We’ll go through this code section by section. The fully source code for this example is available under the tt_metal/programming_examples/eltwise_sfpu
directory.
Building the example can be done by adding a --build-programming-examples
flag to the build script or adding the -DBUILD_PROGRAMMING_EXAMPLES=ON
flag to the cmake command and results in the eltwise_sfpu
executable in the build/programming_examples
directory. For example:
export TT_METAL_HOME=</path/to/tt-metal>
./build_metal.sh
./build/programming_examples/eltwise_sfpu
Program setup
Like the previous examples, setting up programs running on the accelerator is similar
Allocate buffers for both input and output data
Allocate circular buffers for communication between kernels
Setup both data movement and compute kernels
First, allocate the buffers using the interleaved config with page size set to the tile size (in bytes). This is the most common buffer type and configuration used in Metalium as it fits how the compute engine expects data to be sent in. Then data is generated and written to the source buffer. The destination buffer is not initialized as it will be filled with the results later.

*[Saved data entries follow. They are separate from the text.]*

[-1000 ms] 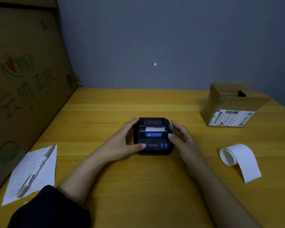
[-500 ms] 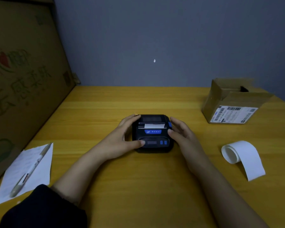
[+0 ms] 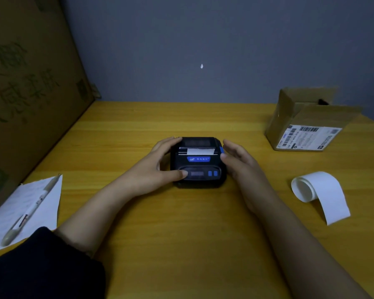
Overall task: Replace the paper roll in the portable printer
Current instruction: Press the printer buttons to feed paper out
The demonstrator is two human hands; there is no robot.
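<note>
Both hands stay put: left hand [image 3: 158,169] grips printer [image 3: 198,162], right hand [image 3: 242,162] alongside.

The black printer [image 3: 198,161] sat flat at the middle of the table [image 3: 181,234], lid shut, a white paper strip poking from its slot, blue buttons on its front. Well to the right of the printer lay a white paper roll [image 3: 313,188], on its side, tail unrolled.
</note>
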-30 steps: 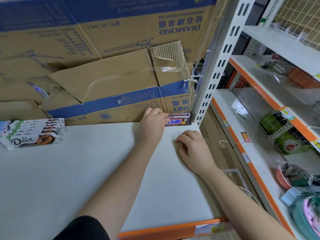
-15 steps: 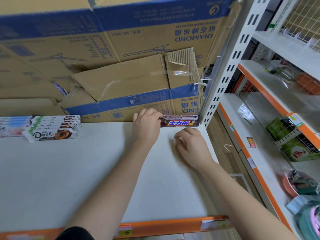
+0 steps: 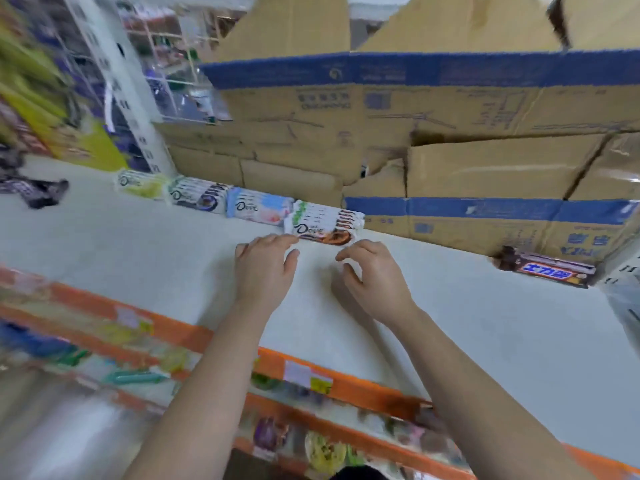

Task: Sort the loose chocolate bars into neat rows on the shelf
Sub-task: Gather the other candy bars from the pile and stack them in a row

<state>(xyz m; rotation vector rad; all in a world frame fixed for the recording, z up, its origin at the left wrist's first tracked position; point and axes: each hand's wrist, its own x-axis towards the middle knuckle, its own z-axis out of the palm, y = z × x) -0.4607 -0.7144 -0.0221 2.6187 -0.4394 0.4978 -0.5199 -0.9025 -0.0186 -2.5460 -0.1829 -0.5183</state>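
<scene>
Fingers of the left hand lie fairly straight and a bit spread. The tips are at the left front corner of the green-and-brown Dove stack, prob. touching it, but blur makes that hard to tell. The right hand is just beside the stack's right front corner, fingers loosely curled, thumb apart from the rest, holding nothing.

Handling, my guess: bars are thin, flat and light. The glossy wrappers look slippery, so the stack will likely fan out if pushed from one side only. Chocolate snaps if bent, so no squeezing mid-bar. Best hold is prob. flat fingers on both short ends, pressing inward and sliding the stack as one block.

Looks: several white wrappers with green at the left end, a brown swirl at the right and "Dove" script. The bars lie slightly staggered.

The stack sits at the back of the white shelf against the cardboard box. It's rightmost in a row w/ a blue-pink stack, a dark stack and a yellow-green stack. Snickers bars lie well apart to the right.
</scene>
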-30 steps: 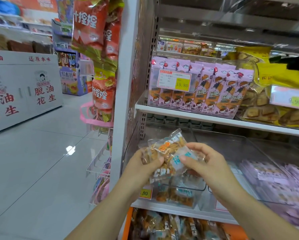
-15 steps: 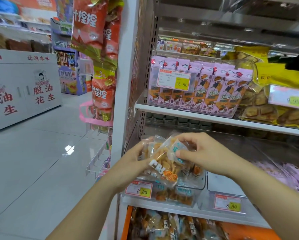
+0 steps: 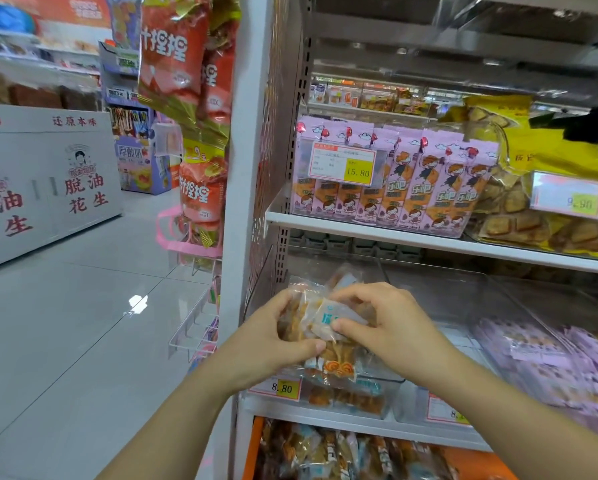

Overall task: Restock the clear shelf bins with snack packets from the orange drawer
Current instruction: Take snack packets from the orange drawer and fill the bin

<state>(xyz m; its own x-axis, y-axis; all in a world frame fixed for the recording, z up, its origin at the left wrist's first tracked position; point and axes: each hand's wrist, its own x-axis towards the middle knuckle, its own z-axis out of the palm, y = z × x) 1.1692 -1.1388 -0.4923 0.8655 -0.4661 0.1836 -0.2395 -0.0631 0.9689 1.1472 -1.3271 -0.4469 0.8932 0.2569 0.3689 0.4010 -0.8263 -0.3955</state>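
Observation:
A bunch of clear snack packets (image 3: 328, 327) with brown pieces inside is held between both hands, just above the leftmost clear shelf bin (image 3: 391, 384). My left hand (image 3: 266, 341) grips the bunch from the left, thumb across the front. My right hand (image 3: 384, 323) pinches the top packet from the right. A few of the same packets lie low in that bin. Below the shelf, the orange drawer (image 3: 256, 445) stands pulled out, filled with several of these packets.
A second clear bin (image 3: 439, 344) to the right looks nearly bare; further right is a bin of purple packets (image 3: 550, 358). The shelf above holds pink packets (image 3: 412, 181) and yellow biscuit bags (image 3: 540, 216). Red hanging bags (image 3: 186, 81) and the white upright stand left; open floor beyond.
The view has moved closer to the shelf. Both hands have carried the bunch of packets slightly forward over the left bin and shifted their hold on it.

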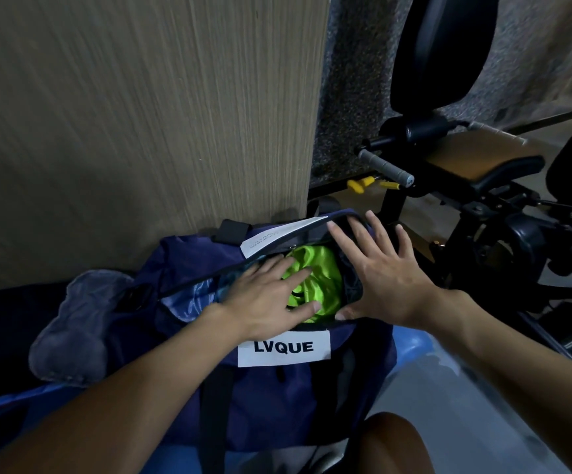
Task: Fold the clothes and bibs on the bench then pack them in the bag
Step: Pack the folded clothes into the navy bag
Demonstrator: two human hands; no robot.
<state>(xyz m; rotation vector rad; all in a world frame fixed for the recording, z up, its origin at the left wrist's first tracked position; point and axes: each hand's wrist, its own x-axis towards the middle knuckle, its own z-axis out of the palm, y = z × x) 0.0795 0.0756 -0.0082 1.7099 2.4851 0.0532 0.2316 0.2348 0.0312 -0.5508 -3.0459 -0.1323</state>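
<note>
The left hand [270,295] lay flat, palm down, fingers straight and spread on the green bib [322,268], pressing it and gripping nothing. The right hand [383,268] was spread just as wide and also held nothing. Its thumb touched the near rim of the opening and its fingers reached toward the far rim.

The bib was already inside the bag [260,405], but it looked bunched, not flat. The likely trouble from here was the slick fabric springing up once the pressure eased, undoing its fold or catching in the zip. With neither hand holding the rim, the soft mouth could also sag shut over the load.

Both forearms came in from the bottom of the view and converged on the opening. The left wrist was bent down into the bag and the right one angled in from the side.

Shiny blue fabric [192,299] lay in the bag just left of the bib. A white label [283,348] reading LVQUE sat on the near wall. A grey cloth [75,330] lay crumpled against the bag's left side, not yet packed. Behind stood a wooden panel [140,114], with a black exercise machine [483,186] to the right. What the bag rested on could not be told.
</note>
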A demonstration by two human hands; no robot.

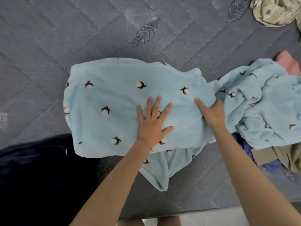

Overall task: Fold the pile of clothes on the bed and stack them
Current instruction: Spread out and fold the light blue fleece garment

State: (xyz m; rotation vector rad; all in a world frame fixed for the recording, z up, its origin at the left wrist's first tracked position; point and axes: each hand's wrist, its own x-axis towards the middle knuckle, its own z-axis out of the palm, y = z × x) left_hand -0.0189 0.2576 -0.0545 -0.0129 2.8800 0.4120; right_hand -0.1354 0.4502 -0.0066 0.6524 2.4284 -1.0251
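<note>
1. A bed [48, 46] fills nearly the whole view. It is covered in a grey-blue quilted spread stitched in chevron lines.
2. Dark embroidered leaves mark the spread: one leaf [145, 33] toward the far side at the middle, and a second leaf [236, 9] toward the far right.
3. Past the bed's near edge runs a strip of pale floor [203, 217].
4. The light is soft and even, casting only faint shadows.
</note>
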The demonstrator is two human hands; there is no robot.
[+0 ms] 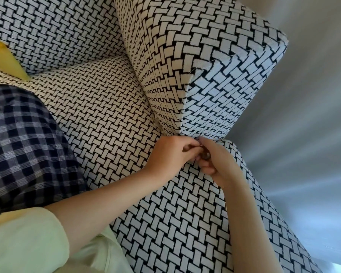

tt_metal::InterleavedBufferConfig dram_config{
.device = device,
.size = tile_size_bytes * n_tiles,
.page_size = tile_size_bytes,
.buffer_type = tt_metal::BufferType::DRAM};
std::shared_ptr<tt::tt_metal::Buffer> src0_dram_buffer = CreateBuffer(dram_config);
std::shared_ptr<tt::tt_metal::Buffer> dst_dram_buffer = CreateBuffer(dram_config);
// Fill a host buffer with random data and upload to the device.
std::mt19937 rng(std::random_device{}());
std::uniform_real_distribution<float> dist(0.f, 1.0f);
std::vector<bfloat16> src0_vec(n_tiles * elements_per_tile);
for (bfloat16& v : src0_vec) {
v = bfloat16(dist(rng));
}
EnqueueWriteBuffer(cq, src0_dram_buffer, src0_vec, /*blocking=*/false);
Then we allocate the circular buffers. Again page size is set to tile size. There is 2 pages in each circular buffer to allow overlapping of data movement and compute operations. (data movement kernels will send/consume 1 tile at a time in this example).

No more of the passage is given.